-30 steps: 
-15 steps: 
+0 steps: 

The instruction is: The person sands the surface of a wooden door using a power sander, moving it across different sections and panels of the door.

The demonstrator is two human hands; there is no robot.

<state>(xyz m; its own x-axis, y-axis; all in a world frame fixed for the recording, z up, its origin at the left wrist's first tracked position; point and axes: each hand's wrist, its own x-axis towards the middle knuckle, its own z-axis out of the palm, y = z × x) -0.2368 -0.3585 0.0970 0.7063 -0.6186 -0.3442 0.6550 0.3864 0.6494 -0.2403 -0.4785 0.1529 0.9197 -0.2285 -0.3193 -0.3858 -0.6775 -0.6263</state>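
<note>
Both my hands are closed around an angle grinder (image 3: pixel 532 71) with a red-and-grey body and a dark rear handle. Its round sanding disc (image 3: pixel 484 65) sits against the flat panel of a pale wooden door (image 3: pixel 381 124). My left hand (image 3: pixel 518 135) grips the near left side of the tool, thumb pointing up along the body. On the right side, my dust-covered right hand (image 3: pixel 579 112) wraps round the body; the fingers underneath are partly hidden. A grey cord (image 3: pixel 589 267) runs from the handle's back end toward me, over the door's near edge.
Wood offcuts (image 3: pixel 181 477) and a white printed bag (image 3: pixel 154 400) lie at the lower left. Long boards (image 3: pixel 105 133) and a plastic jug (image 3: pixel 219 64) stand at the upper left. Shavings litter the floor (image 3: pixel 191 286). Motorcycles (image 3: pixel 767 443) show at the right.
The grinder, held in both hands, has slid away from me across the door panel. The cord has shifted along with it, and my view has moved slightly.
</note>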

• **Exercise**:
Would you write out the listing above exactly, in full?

• **Answer**:
-30 steps: 
-15 steps: 
+0 steps: 

The instruction is: The person sands the surface of a wooden door using a power sander, moving it across different sections and panels of the door.

The demonstrator is two human hands; there is no robot.

<state>(xyz m; its own x-axis, y-axis; all in a world frame fixed for the recording, z up, its origin at the left wrist's first tracked position; point and axes: each hand's wrist, its own x-axis towards the middle knuckle, its own z-axis out of the palm, y = z × x) -0.2368 -0.3585 0.0970 0.7063 -0.6186 -0.3442 0.6550 0.3864 0.6494 -0.2403 -0.4785 0.1529 0.9197 -0.2285 -0.3193 -0.3858 -0.6775 -0.6263</state>
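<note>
Both my hands are closed around an angle grinder (image 3: pixel 532 71) with a red-and-grey body and a dark rear handle. Its round sanding disc (image 3: pixel 484 65) sits against the flat panel of a pale wooden door (image 3: pixel 381 124). My left hand (image 3: pixel 518 135) grips the near left side of the tool, thumb pointing up along the body. On the right side, my dust-covered right hand (image 3: pixel 579 112) wraps round the body; the fingers underneath are partly hidden. A grey cord (image 3: pixel 589 267) runs from the handle's back end toward me, over the door's near edge.
Wood offcuts (image 3: pixel 181 477) and a white printed bag (image 3: pixel 154 400) lie at the lower left. Long boards (image 3: pixel 105 133) and a plastic jug (image 3: pixel 219 64) stand at the upper left. Shavings litter the floor (image 3: pixel 191 286). Motorcycles (image 3: pixel 767 443) show at the right.
The grinder, held in both hands, has slid away from me across the door panel. The cord has shifted along with it, and my view has moved slightly.
</note>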

Work on the answer is now done.